* **Exercise instructions**: Output exactly the line that includes "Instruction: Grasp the" and all the lines after it through the end of the listing below, and nothing more.

═════ Data ═════

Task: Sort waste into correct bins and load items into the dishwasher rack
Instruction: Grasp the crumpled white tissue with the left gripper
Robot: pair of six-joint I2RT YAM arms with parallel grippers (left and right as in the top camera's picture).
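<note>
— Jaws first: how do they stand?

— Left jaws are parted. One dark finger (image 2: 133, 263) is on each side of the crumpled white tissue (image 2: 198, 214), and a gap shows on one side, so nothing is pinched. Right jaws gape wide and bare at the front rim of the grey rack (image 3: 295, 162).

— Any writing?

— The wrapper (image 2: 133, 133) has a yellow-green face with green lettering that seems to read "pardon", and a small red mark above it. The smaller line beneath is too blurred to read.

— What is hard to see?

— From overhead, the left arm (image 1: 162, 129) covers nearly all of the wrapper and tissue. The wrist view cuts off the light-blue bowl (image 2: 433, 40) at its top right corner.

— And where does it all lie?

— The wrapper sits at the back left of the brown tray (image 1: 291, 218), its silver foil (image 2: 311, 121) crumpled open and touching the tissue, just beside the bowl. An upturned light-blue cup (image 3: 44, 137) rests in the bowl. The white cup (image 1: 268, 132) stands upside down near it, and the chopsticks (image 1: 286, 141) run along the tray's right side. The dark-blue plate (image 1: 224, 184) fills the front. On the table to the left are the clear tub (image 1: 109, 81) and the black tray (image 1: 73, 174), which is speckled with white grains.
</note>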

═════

* **Solution**:
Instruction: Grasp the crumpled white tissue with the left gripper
Robot: pair of six-joint I2RT YAM arms with parallel grippers (left and right as in the top camera's picture).
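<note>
— Jaws first: how do they stand?

— Left jaws are parted. One dark finger (image 2: 133, 263) is on each side of the crumpled white tissue (image 2: 198, 214), and a gap shows on one side, so nothing is pinched. Right jaws gape wide and bare at the front rim of the grey rack (image 3: 295, 162).

— Any writing?

— The wrapper (image 2: 133, 133) has a yellow-green face with green lettering that seems to read "pardon", and a small red mark above it. The smaller line beneath is too blurred to read.

— What is hard to see?

— From overhead, the left arm (image 1: 162, 129) covers nearly all of the wrapper and tissue. The wrist view cuts off the light-blue bowl (image 2: 433, 40) at its top right corner.

— And where does it all lie?

— The wrapper sits at the back left of the brown tray (image 1: 291, 218), its silver foil (image 2: 311, 121) crumpled open and touching the tissue, just beside the bowl. An upturned light-blue cup (image 3: 44, 137) rests in the bowl. The white cup (image 1: 268, 132) stands upside down near it, and the chopsticks (image 1: 286, 141) run along the tray's right side. The dark-blue plate (image 1: 224, 184) fills the front. On the table to the left are the clear tub (image 1: 109, 81) and the black tray (image 1: 73, 174), which is speckled with white grains.
</note>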

The exercise is done now.